There were also some examples of attempts by the non-Jewish population to protest, or disrupt the deportations. In one, related by an eye-witness, a delegation of priests, led by a Jesuit, arrived at the camp to protest against the conditions in which the Jews were being held. To no avail. Those who tried to escape – just five in three weeks – were shot dead on the barbed wire where the inmates hung their clothes.
László Csatáry has so far given one interview, published in the Hungarian daily Magyar Hírlap on 20 July. He was asked why he worked as liaison officer between the Hungarian police and the Germans.
“It was an order. Anyone who serves in uniform knows what happens to you if you refuse an order. But why would I have refused? They wanted an interpreter, not an evil-doer… But it was not a pleasant task.”

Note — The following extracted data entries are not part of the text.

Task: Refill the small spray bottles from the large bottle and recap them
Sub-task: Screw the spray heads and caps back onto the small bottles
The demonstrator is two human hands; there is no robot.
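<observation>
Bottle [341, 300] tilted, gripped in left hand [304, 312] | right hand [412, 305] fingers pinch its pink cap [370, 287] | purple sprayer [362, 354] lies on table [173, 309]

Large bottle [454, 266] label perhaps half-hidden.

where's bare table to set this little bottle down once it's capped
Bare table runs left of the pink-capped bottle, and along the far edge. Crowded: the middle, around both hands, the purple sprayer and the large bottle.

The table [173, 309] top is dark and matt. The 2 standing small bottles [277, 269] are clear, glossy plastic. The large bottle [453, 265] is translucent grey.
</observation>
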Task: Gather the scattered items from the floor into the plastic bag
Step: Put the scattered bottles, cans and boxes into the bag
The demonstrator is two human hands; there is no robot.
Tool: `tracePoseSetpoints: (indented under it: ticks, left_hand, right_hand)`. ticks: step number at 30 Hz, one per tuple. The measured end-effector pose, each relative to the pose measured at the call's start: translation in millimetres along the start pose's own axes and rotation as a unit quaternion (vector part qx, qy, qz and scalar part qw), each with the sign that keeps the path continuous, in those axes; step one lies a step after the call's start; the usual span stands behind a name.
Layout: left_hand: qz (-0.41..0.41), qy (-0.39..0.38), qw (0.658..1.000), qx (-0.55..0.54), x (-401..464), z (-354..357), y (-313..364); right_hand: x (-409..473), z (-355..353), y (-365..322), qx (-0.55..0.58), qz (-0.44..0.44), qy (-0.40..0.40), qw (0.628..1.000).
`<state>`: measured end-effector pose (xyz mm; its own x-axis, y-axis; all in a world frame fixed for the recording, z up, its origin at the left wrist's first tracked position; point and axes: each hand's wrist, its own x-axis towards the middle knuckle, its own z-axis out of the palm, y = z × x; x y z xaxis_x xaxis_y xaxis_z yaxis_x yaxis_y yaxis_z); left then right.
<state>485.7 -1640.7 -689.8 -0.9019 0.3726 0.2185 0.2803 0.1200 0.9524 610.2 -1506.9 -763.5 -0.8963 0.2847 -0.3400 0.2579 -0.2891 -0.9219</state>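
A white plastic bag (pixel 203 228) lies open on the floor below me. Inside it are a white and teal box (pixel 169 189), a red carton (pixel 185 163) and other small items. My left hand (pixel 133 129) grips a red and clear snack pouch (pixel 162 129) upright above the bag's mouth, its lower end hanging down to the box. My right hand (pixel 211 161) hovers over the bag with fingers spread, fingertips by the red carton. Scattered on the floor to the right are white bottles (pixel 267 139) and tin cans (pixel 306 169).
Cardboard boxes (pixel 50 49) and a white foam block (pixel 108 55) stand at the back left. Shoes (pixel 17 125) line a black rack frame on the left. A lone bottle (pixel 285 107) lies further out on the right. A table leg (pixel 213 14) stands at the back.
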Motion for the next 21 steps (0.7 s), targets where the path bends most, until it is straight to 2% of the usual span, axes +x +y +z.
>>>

“I only entered the brick factory and the ghetto a couple of times. In both places the Germans were in charge. Anyone who tells you something different, and says that I as a Hungarian, was in the driving seat, is not telling the truth.”
Far from persecuting Jews, he said, he helped some to survive. By refusing to allow detectives to flush them out of the caves where some were hiding, at the foot of Bankó hill.
Csatáry has now been questioned by prosecutors and is under house arrest in Budapest at the time of writing, pending investigation for “extreme cruelty as a war-crime”.